▶ [Required action] Retype the full set of data, character for character.
─── Exercise data
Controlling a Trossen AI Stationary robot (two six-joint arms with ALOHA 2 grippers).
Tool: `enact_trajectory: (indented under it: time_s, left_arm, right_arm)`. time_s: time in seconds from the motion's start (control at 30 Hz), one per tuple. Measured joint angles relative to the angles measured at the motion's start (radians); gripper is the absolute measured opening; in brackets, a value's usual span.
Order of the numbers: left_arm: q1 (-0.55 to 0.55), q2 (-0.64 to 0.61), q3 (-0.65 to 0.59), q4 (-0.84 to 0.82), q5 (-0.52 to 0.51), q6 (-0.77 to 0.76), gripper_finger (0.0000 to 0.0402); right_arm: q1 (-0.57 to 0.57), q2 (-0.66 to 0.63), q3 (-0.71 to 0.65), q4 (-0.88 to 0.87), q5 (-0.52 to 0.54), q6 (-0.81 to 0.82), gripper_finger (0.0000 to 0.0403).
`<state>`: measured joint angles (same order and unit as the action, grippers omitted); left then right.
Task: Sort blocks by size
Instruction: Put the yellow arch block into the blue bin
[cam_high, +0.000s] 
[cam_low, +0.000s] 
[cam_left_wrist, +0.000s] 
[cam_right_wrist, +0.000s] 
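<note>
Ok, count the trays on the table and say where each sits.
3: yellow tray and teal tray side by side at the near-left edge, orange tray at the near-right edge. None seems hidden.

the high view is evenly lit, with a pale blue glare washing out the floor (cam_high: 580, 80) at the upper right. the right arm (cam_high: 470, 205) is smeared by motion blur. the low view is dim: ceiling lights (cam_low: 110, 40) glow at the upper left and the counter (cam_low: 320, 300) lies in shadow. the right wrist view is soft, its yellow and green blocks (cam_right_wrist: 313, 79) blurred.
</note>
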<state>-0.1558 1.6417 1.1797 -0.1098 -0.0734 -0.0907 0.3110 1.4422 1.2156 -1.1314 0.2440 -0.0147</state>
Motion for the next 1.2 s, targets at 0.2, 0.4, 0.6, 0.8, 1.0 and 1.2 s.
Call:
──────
▶ [Output of the task]
Controlling a Trossen AI Stationary robot (two six-joint arms with ALOHA 2 grippers).
Tool: `enact_trajectory: (indented under it: time_s, left_arm, right_arm)`. time_s: time in seconds from the motion's start (control at 30 Hz), one per tuple. Measured joint angles relative to the angles measured at the motion's start (radians); gripper is the absolute measured opening; in brackets, a value's usual span.
Order of the numbers: left_arm: q1 (-0.55 to 0.55), q2 (-0.64 to 0.61), q3 (-0.65 to 0.59), q4 (-0.84 to 0.82), q5 (-0.52 to 0.51), q6 (-0.77 to 0.76), gripper_finger (0.0000 to 0.0402); right_arm: q1 (-0.57 to 0.57), q2 (-0.66 to 0.63), q3 (-0.71 to 0.65), q4 (-0.88 to 0.87), q5 (-0.52 to 0.54), q6 (-0.81 to 0.82), gripper_finger (0.0000 to 0.0403).
`<state>`: measured joint angles (same order and unit as the action, grippers omitted); left then right.
Task: Sort blocks by size
Instruction: Put the yellow arch block into the blue bin
[cam_high, +0.000s] 
[cam_low, +0.000s] 
[cam_left_wrist, +0.000s] 
[cam_right_wrist, +0.000s] 
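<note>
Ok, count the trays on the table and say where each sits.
3: yellow tray and teal tray side by side at the near-left edge, orange tray at the near-right edge. None seems hidden.

the high view is evenly lit, with a pale blue glare washing out the floor (cam_high: 580, 80) at the upper right. the right arm (cam_high: 470, 205) is smeared by motion blur. the low view is dim: ceiling lights (cam_low: 110, 40) glow at the upper left and the counter (cam_low: 320, 300) lies in shadow. the right wrist view is soft, its yellow and green blocks (cam_right_wrist: 313, 79) blurred.
</note>
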<state>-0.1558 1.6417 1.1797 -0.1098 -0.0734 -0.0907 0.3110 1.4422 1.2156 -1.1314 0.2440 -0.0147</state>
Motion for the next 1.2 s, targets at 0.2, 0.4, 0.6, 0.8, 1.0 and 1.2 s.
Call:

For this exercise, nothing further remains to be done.